Zoom In
MFAH teams up with Google for innovative project: Art like you've never seen itbefore
The Museum of Fine Arts, Houston is joining the innovative Google Art Project — the Internet behemoth's online database of high-resolution images from some of the world's most renowned galleries, including London's Tate Modern, New York City's Metropolitan Museum of Art and the Uffizi in Florence.
"While the partnership began just before my tenure, the Art Project is precisely the type of work we want to do in the coming years," MFAH director Gary Tinterow told CultureMap in a phone interview, "especially when in conjunction with such a massively popular portal like Google."
Select works are rendered in super high-resolution gigapixel technology, enabling viewers to study details of the brushwork and patina unable to be seen with the naked eye.
Nothing tops seeing art in person, of course, but Google's ultra-zoom feature manages to give reality a run for its money, allowing viewers to see works close enough to give any museum guard heart palpitations.
Take the raging seascape of J.M.W. Turner's Sheerness as Seen from the Nore, just one of the MFAH's 183 offerings in the database.
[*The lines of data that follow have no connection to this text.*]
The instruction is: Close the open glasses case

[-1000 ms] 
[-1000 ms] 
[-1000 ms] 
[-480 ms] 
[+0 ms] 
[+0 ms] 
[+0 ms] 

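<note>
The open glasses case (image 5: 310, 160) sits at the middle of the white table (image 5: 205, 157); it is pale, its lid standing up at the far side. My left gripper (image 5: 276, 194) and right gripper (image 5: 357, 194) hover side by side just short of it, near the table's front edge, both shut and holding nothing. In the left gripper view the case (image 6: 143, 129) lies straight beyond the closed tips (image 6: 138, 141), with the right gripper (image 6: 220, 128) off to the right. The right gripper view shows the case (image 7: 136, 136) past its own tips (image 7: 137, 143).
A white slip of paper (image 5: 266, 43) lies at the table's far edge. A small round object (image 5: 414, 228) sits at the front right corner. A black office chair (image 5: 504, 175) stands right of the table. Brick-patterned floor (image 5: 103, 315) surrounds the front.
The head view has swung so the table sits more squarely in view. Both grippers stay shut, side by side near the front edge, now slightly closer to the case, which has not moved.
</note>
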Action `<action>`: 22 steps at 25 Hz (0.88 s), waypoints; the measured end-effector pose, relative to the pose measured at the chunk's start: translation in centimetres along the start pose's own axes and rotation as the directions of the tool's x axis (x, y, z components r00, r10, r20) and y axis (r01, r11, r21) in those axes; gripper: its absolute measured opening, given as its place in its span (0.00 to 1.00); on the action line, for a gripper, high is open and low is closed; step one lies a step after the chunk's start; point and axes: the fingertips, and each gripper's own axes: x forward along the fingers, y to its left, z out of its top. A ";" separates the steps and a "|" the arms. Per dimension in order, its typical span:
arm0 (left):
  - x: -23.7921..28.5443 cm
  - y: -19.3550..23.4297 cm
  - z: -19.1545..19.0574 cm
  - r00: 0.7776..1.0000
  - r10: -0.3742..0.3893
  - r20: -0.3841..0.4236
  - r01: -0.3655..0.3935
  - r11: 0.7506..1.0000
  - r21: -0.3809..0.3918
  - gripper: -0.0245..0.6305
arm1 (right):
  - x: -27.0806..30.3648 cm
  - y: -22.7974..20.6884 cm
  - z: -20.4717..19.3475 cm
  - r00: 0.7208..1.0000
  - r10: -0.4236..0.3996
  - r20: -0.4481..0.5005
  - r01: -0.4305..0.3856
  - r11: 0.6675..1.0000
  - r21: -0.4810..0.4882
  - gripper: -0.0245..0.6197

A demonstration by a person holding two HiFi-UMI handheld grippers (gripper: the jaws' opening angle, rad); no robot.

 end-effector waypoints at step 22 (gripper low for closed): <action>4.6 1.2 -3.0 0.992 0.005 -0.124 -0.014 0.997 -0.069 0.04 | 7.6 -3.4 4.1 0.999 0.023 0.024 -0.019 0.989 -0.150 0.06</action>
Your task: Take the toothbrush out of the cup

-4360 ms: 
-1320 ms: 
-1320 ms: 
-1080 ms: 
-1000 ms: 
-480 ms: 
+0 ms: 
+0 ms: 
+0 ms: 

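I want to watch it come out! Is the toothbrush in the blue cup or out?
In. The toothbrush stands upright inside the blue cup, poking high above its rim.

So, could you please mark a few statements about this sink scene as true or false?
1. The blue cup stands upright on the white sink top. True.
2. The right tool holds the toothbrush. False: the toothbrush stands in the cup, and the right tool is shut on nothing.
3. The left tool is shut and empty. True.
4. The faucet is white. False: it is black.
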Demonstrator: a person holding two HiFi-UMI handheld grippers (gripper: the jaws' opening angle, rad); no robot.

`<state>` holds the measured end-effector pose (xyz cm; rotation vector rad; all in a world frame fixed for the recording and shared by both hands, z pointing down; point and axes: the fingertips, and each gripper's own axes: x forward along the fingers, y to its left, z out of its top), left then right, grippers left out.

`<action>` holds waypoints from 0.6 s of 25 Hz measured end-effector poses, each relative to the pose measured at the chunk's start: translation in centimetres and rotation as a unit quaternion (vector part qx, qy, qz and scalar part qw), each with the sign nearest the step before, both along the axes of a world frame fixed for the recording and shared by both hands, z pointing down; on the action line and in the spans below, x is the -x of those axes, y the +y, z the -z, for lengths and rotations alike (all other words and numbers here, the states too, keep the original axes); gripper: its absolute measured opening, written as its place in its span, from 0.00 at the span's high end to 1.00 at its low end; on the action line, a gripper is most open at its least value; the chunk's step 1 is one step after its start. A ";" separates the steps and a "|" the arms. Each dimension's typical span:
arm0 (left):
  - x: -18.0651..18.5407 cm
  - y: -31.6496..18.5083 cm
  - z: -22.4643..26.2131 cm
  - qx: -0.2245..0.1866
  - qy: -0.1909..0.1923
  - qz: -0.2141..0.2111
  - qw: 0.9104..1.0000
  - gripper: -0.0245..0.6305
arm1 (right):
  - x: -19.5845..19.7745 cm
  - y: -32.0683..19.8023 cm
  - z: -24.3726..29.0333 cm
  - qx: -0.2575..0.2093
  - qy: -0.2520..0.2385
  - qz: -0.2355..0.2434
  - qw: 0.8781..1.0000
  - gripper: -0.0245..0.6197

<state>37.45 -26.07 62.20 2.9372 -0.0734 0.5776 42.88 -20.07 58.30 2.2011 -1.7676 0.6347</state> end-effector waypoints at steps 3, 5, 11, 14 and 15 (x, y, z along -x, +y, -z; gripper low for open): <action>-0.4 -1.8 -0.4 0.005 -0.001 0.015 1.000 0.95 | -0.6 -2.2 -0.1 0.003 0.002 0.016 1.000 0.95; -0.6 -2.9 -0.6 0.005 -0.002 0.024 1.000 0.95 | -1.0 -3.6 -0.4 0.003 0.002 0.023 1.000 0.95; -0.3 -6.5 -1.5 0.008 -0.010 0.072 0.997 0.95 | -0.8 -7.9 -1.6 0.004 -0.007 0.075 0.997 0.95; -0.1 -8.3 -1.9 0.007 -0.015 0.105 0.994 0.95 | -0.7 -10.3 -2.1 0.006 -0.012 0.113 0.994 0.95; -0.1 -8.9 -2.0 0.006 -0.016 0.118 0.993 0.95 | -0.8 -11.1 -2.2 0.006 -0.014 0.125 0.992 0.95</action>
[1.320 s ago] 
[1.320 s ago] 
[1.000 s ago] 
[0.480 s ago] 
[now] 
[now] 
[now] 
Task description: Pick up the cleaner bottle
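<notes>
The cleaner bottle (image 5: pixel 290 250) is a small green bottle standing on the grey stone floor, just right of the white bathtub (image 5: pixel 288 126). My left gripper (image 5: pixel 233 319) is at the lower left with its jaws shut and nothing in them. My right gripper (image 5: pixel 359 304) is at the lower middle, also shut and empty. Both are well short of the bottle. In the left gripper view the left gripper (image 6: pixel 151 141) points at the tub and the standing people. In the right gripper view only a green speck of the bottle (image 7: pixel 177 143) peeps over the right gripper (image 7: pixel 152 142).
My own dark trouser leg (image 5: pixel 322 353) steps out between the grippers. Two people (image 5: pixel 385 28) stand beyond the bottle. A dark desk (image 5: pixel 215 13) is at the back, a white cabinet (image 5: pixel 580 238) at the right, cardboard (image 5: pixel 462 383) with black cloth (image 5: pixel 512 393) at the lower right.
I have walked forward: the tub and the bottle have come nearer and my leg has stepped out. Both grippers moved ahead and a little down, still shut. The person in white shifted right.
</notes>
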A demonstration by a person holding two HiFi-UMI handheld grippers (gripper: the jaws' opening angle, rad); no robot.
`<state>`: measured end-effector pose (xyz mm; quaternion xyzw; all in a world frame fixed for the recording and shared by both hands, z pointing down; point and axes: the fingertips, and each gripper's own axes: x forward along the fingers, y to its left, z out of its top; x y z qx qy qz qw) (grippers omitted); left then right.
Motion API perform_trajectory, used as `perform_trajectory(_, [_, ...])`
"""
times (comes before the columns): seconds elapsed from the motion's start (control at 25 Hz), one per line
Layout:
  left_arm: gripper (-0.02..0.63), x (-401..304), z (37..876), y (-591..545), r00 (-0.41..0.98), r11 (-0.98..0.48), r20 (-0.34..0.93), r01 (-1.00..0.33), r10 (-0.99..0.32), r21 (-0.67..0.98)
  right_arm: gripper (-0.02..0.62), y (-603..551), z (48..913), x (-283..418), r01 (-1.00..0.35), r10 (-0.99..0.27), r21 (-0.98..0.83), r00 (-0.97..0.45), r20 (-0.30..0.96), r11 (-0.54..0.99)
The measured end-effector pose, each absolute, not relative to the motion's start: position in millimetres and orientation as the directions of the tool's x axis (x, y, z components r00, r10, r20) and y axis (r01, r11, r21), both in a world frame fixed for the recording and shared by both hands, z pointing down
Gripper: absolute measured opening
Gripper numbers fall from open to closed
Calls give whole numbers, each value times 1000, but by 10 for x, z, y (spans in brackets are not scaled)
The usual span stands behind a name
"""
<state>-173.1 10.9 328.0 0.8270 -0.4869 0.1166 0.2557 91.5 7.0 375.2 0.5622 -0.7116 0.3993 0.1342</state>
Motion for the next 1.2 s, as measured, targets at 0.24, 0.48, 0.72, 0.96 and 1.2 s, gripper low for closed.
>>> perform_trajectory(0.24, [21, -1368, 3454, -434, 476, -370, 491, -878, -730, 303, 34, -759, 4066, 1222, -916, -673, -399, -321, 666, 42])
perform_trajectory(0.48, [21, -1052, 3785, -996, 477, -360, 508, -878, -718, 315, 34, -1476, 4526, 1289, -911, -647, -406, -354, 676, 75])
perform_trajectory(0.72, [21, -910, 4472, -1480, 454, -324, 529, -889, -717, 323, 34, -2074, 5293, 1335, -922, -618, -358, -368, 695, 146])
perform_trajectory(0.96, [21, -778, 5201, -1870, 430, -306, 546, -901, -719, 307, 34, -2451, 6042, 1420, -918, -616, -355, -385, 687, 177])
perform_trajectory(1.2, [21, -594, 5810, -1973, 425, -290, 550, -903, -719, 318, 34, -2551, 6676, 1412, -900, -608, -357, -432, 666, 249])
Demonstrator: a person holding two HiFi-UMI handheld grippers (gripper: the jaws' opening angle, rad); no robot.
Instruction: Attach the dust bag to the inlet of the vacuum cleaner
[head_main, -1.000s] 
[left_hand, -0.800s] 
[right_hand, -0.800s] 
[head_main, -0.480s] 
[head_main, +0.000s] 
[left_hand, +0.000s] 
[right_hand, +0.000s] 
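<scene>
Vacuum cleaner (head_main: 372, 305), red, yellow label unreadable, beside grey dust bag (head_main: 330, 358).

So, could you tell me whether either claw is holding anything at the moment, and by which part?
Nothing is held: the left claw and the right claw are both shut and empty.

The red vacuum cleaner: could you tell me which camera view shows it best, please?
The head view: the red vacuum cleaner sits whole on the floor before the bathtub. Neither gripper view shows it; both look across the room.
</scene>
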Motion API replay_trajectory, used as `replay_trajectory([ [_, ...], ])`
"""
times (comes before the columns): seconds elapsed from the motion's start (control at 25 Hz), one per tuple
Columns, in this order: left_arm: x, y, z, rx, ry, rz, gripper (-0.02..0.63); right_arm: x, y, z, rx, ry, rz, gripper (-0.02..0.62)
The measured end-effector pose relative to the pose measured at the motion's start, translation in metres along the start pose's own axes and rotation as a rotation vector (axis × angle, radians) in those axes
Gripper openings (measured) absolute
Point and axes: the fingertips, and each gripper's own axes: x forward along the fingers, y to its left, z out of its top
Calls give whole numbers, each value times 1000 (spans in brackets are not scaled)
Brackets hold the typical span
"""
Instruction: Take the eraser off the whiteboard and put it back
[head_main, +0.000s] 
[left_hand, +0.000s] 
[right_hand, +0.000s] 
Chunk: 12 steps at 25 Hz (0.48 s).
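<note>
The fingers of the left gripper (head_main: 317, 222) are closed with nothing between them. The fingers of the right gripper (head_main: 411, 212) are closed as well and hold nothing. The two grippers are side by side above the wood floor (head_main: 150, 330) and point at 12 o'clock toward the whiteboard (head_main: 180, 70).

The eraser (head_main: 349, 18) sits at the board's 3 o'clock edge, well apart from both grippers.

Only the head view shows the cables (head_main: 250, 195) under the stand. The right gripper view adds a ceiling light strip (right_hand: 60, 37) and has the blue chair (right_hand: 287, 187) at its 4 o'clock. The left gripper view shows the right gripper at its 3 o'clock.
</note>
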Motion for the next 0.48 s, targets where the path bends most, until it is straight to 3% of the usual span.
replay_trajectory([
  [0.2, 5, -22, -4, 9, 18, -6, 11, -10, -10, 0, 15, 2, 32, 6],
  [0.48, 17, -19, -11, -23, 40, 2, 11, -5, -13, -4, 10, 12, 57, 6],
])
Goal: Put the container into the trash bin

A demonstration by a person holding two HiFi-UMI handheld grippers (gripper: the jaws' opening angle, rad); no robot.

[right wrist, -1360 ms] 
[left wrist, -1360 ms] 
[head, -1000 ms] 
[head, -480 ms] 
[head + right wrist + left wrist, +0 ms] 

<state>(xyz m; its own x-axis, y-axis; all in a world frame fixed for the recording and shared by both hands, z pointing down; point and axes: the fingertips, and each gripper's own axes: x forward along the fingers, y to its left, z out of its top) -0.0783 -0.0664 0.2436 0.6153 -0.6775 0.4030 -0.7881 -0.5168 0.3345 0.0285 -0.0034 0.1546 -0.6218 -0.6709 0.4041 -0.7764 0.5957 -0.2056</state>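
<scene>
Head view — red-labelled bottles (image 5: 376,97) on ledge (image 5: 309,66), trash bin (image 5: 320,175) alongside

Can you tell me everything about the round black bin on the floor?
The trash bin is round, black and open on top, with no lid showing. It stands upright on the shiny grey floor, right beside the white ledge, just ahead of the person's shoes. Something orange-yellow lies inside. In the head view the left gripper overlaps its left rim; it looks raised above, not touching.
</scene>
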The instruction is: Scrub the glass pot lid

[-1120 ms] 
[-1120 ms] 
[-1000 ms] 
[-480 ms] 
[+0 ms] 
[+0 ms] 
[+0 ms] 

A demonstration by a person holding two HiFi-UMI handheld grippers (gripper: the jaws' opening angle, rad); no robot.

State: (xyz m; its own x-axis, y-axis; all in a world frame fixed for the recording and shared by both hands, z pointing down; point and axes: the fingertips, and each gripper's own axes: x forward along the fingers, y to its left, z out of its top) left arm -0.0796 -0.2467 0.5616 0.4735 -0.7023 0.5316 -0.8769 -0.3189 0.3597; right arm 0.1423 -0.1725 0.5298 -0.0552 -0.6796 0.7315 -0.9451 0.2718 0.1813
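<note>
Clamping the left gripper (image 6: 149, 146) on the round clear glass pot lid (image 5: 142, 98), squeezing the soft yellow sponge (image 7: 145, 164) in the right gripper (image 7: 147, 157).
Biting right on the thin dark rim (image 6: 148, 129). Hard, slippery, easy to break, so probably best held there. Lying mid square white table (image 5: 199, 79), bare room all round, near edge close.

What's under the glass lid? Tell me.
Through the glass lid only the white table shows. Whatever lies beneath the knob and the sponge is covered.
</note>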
With the zoom tool, viewers can hone in on a tiny trio of sailors clinging to a small skiff as massive waves overwhelm a harbor of ships. Google Art gives enough detail to see one of the men smoking and the gentle cracks in Turner's original paint work.
About 50 participating galleries in the Art Project have contributed one artwork to be photographed using super high-resolution gigapixel technology that enables viewers to study details of the brushstrokes and patina unable to be seen with the naked eye. Google Art users, for example, can see each dot of paint in Georges Seurat's pointillist masterpiece A Sunday on La Grande Jatte or the minute workers in Bruegel the Elder’s Tower of Babel.
"This will be an incredible tool for art historians," Tinterow noted, adding that the MFAH hopes to contribute gigapixel renderings of some of its more detailed works. "It's one thing to fly to the Hermitage to see a major work, but another to be able to explore a painting or object this closely."
After an initial launch of 1,000 images in early 2011, the newly expanded Google Art Project has grown to 30,000 works from 151 international institutions, ranging from paintings to sculpture and street art and photographs.
For perhaps the Art Project's coolest feature, Museum View, Google's street cameras made their way indoors, allowing viewers across the globe to wander the galleries of 46 museums like the Museum of Modern Art and Musée d'Orsay.
"The Google Art Project is a way to help people grasp just how much work is available in museums around the world," MFAH communications director Mary Haus said. "We were honored to be a part of a project that provides such unprecedented access to art."